» **DIRECTIONS FOR THIS TASK**: Give the listing again in full and exactly, apart from its pictures.

**** RECORDED DATA

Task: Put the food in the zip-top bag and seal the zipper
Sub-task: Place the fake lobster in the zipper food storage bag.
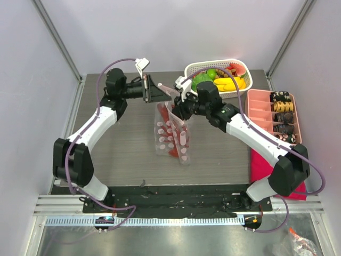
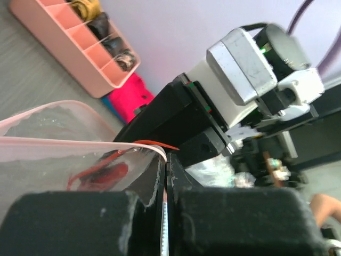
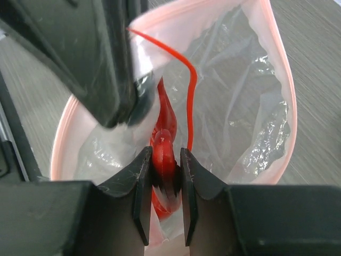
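The clear zip-top bag (image 1: 172, 133) hangs upright at mid-table with red food (image 1: 169, 148) inside. My left gripper (image 1: 161, 92) is shut on one end of its mouth edge; the left wrist view shows the thin plastic pinched between the fingers (image 2: 167, 165). The pinkish zipper (image 3: 288, 90) rings the gaping mouth. My right gripper (image 3: 165, 151) hovers just over that opening, shut on a red food piece (image 3: 164, 161). More red chilli (image 2: 101, 173) lies in the bag. Green fruit (image 1: 202, 79) and yellow bananas (image 1: 232, 83) remain in the basket.
The white lattice basket (image 1: 242, 65) stands at the back right. A pink compartment tray (image 1: 258, 111) with dark items sits along the right side, with a magenta cloth (image 1: 261, 166) in front of it. Grey walls close in the table.
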`<action>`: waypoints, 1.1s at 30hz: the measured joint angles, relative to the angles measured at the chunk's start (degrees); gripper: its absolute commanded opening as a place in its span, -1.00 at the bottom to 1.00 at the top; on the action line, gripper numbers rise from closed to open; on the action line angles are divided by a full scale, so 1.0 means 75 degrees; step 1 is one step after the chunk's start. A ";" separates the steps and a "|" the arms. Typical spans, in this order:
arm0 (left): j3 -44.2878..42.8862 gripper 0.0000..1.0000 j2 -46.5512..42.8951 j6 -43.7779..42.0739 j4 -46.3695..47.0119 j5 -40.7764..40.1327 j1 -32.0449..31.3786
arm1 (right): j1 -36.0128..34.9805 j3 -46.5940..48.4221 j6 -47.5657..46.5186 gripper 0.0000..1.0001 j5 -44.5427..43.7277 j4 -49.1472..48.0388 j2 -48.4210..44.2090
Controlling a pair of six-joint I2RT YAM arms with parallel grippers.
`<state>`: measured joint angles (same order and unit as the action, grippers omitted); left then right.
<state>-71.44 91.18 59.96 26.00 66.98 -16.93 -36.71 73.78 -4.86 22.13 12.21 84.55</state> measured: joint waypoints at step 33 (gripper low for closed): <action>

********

» **COMPLETED TASK**:
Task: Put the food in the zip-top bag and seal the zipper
Sub-task: Place the fake lobster in the zipper food storage bag.
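The clear zip-top bag (image 1: 172, 133) hangs upright at mid-table with red food (image 1: 169, 148) inside. My left gripper (image 1: 161, 92) is shut on one end of its mouth edge; the left wrist view shows the thin plastic pinched between the fingers (image 2: 167, 165). The pinkish zipper (image 3: 288, 90) rings the gaping mouth. My right gripper (image 3: 165, 151) hovers just over that opening, shut on a red food piece (image 3: 164, 161). More red chilli (image 2: 101, 173) lies in the bag. Green fruit (image 1: 202, 79) and yellow bananas (image 1: 232, 83) remain in the basket.
The white lattice basket (image 1: 242, 65) stands at the back right. A pink compartment tray (image 1: 258, 111) with dark items sits along the right side, with a magenta cloth (image 1: 261, 166) in front of it. Grey walls close in the table.
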`<action>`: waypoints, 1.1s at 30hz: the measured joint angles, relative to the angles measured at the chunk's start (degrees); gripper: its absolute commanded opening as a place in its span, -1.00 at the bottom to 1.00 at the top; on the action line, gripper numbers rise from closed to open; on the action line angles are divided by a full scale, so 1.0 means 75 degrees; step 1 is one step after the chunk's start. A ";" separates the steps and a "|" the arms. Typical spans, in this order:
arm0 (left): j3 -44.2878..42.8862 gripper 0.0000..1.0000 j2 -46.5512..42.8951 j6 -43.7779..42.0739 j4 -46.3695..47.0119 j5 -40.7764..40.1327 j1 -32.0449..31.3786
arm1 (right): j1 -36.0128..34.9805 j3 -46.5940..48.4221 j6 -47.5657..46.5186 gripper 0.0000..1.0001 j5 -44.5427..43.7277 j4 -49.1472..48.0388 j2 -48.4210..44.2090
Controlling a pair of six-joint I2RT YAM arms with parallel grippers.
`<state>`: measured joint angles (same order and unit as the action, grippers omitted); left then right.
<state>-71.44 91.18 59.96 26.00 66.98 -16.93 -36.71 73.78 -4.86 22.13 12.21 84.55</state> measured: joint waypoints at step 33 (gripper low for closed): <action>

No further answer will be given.